Content starts
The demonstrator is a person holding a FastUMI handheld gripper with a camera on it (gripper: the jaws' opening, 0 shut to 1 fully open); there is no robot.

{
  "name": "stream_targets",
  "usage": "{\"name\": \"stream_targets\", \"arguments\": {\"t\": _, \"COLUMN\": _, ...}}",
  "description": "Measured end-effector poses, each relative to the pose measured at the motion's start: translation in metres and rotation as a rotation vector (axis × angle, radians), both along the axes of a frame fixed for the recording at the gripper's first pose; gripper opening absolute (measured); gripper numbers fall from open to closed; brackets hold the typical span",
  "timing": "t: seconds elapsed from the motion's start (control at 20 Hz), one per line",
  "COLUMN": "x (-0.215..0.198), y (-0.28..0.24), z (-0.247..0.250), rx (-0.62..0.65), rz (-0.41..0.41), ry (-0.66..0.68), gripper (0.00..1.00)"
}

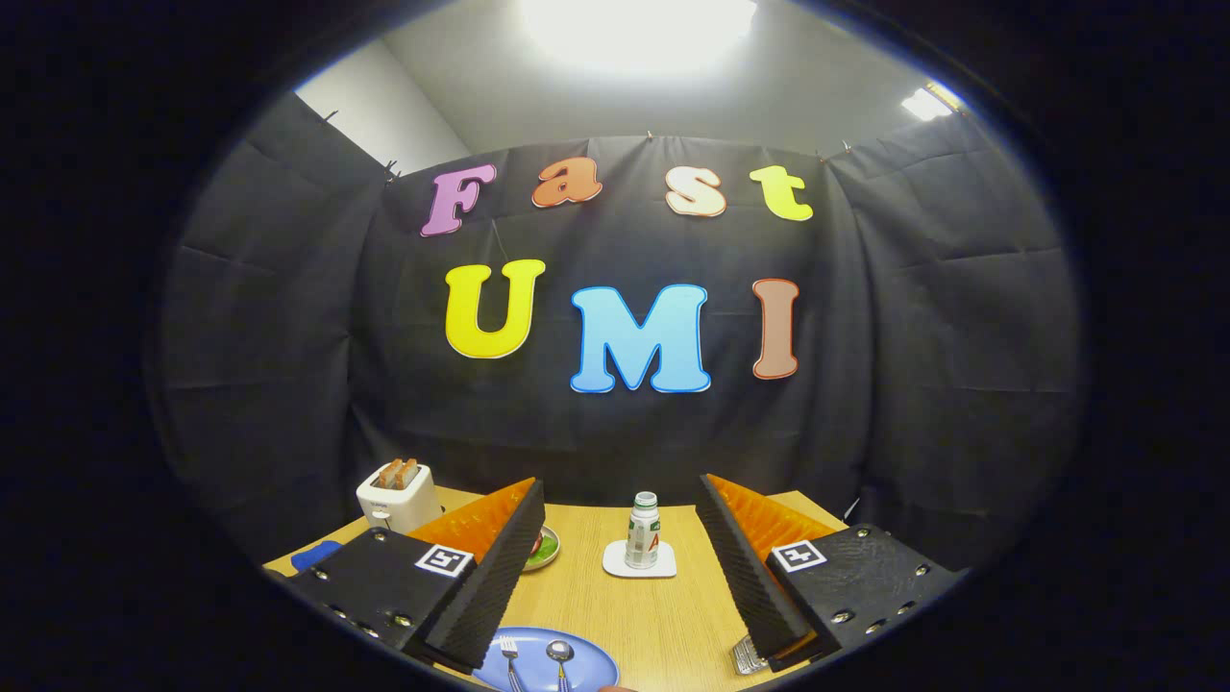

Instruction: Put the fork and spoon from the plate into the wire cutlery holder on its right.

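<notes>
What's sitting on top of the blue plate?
A fork and a spoon lie side by side on the blue plate, between the open claw fingers. Their handle ends are cut off from view.

A wooden table (663, 625) carries several items unrelated to the task. A small bottle (643, 530) with a pale cap stands upright on a white square coaster (638, 562), beyond the claw and roughly centred between its two fingers. A white toaster (397, 495) sits at the far left of the table, beyond the left finger, with two slices of toast (398, 472) protruding from its slots. A small dish (543, 549) holding green and red contents lies just behind the left finger, partly hidden by it. A blue object (312, 555) lies at the left table edge; its type cannot be determined.
</notes>
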State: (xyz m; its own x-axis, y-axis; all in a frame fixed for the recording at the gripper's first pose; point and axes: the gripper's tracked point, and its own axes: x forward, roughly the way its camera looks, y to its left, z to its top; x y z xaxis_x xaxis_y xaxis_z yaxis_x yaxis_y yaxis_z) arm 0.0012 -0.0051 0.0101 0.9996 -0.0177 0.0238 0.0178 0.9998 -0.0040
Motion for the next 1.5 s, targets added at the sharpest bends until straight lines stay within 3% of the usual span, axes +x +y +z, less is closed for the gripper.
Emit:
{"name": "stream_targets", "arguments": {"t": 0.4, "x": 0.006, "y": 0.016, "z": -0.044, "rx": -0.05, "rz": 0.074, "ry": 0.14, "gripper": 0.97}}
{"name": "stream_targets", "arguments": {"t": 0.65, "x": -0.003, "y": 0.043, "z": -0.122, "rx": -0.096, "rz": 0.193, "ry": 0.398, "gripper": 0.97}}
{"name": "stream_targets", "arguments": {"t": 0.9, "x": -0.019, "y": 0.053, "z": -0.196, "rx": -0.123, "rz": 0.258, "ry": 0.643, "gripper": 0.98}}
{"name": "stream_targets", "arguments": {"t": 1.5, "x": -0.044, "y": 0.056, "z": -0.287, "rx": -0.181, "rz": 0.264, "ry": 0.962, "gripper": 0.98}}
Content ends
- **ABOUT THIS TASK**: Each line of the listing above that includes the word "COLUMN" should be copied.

- **ANSWER FOR THE TASK**:
  "usage": "{\"name\": \"stream_targets\", \"arguments\": {\"t\": _, \"COLUMN\": _, ...}}",
  "COLUMN": "x (-0.215..0.198), y (-0.28..0.24), z (-0.247..0.250), rx (-0.62..0.65), rz (-0.41..0.41), ry (-0.66..0.68), gripper (0.00..1.00)"

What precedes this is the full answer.